## WORK REQUEST
What you return must be an exact copy of the lines in the listing below between the line holding "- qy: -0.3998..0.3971" and the line holding "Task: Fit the", inclusive, and nothing more.

————————

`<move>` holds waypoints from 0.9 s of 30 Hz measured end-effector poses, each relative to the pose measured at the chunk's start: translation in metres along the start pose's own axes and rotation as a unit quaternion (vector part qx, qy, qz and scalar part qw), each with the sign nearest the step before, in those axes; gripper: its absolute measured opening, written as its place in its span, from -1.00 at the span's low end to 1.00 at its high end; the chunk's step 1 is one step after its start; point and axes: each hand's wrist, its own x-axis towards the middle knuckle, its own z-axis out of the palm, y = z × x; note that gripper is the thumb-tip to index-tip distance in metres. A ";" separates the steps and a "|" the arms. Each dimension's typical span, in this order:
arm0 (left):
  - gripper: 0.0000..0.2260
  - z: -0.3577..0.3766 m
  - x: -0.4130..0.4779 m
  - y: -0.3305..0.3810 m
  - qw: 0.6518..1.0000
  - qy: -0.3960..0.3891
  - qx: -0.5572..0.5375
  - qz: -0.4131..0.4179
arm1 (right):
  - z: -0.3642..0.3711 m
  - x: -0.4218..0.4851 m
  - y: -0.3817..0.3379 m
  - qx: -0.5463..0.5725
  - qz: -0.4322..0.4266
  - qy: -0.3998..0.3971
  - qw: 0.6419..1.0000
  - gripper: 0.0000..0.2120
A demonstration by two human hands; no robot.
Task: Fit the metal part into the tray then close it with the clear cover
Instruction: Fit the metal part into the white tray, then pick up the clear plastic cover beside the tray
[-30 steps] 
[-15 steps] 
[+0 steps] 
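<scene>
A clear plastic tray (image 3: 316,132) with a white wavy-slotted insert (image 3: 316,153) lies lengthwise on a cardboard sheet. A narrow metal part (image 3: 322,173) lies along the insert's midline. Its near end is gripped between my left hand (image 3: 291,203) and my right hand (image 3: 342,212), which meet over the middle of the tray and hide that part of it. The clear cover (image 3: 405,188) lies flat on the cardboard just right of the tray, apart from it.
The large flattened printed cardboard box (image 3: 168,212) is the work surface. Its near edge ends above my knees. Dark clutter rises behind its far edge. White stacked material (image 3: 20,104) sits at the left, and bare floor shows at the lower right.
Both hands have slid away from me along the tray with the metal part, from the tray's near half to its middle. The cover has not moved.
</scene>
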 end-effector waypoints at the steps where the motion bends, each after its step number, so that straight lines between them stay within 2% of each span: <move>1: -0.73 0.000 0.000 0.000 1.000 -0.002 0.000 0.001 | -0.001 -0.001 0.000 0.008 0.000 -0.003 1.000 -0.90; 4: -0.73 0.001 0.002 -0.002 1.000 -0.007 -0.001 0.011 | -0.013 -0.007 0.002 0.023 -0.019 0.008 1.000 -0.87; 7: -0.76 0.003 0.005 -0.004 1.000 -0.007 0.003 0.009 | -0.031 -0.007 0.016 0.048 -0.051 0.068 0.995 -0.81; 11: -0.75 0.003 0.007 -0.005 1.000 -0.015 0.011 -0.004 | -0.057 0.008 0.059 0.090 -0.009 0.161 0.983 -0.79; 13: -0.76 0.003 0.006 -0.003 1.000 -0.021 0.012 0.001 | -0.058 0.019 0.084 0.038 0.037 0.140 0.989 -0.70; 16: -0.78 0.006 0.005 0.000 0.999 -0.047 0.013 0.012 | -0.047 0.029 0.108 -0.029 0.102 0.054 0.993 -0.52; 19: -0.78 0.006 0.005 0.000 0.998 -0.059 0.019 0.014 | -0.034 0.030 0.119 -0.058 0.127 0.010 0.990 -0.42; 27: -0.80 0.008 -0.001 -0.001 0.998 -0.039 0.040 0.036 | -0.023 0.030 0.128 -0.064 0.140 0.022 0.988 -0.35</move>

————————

## WRITTEN SOLUTION
  - qy: -0.3998..0.3971
  - qw: 0.6419..1.0000
  - gripper: 0.0000..0.2120
A demonstration by two human hands; no robot.
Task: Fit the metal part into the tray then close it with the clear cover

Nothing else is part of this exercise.